Queridos amigos y amigas:
No hay nada como estar enfermo para valorar la salud. Ni el tener sed para valorar el agua… Cuando todo va bien, damos por supuesto lo que tenemos. Sólo cuando hemos pasado por la necesidad, podemos valorar lo que se nos regala.
El Evangelio de hoy comienza con una carencia: hay un hombre postrado. Quizá nació así. Quizá llevaba muchos años. Quizá estaba tan postrado, que ni pensaba en la posibilidad de ponerse en pie. Pero hay alguien que desea algo diferente para él. Los primeros en desearlo son los que tiene cerca, que le llevan a Jesús. Y Jesús sabe reconocerlo (“viendo la fe que tenían…”). Y también Él desea algo mejor para el que está postrado: que camine erguido.

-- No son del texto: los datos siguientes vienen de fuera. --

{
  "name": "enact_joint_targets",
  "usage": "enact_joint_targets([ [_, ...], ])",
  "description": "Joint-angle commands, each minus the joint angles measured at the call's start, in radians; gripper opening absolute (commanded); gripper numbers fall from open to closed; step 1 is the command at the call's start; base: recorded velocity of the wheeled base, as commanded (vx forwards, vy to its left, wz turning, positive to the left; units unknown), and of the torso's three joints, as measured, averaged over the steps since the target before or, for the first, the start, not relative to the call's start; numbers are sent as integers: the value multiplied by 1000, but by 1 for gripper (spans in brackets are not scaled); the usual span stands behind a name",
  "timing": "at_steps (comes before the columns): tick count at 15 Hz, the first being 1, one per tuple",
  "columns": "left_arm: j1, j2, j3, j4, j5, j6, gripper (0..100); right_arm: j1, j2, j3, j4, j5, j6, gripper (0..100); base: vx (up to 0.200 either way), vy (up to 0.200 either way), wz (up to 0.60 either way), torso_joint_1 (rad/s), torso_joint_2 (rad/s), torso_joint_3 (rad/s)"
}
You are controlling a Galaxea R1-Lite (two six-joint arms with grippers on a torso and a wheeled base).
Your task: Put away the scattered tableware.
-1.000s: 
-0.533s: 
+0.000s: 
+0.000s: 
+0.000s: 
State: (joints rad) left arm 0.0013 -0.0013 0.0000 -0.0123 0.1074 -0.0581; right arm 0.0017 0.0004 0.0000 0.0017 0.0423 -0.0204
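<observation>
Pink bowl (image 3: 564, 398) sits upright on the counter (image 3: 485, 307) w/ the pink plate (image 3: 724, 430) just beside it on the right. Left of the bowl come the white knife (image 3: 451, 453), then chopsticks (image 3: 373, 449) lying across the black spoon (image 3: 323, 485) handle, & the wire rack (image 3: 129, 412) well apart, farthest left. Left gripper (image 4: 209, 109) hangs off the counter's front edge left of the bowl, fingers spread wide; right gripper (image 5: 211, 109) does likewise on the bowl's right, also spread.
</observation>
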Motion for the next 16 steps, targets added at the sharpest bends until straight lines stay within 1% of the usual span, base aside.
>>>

Esa es la salvación que Jesús viene a traer: liberarnos del pecado que nos hace estar postrados, vivir de lo viejo, centrarnos en lo nuestro, hacer daño a otros… El que fue semejante a nosotros, excepto en el pecado, nos ofrece el perdón y nos abre a una vida nueva, recibida en el bautismo, que necesita ser actualizada cada día.
En un mundo donde en ocasiones se confunden el bien y el mal, y donde los intereses del Reino no siempre son los que prevalecen, la palabra de Jesús sigue siendo hoy provocadora: “Levántate y anda”. Reconocer lo que hay e impulsar una nueva situación. Palabra provocadora y necesaria. Ayer, hoy y siempre.
“Levántate y anda”. Para caminar erguidos –que no engreídos-. Para eso nos ha hecho Dios. Con capacidad de mirar a los ojos de los prójimos. Con la posibilidad de elevar la vista al horizonte que nos convoca y al cielo que nos protege, para descubrir al Dios que quiere lo mejor de nosotros y a los prójimos que necesitan ser llevados ante el Maestro.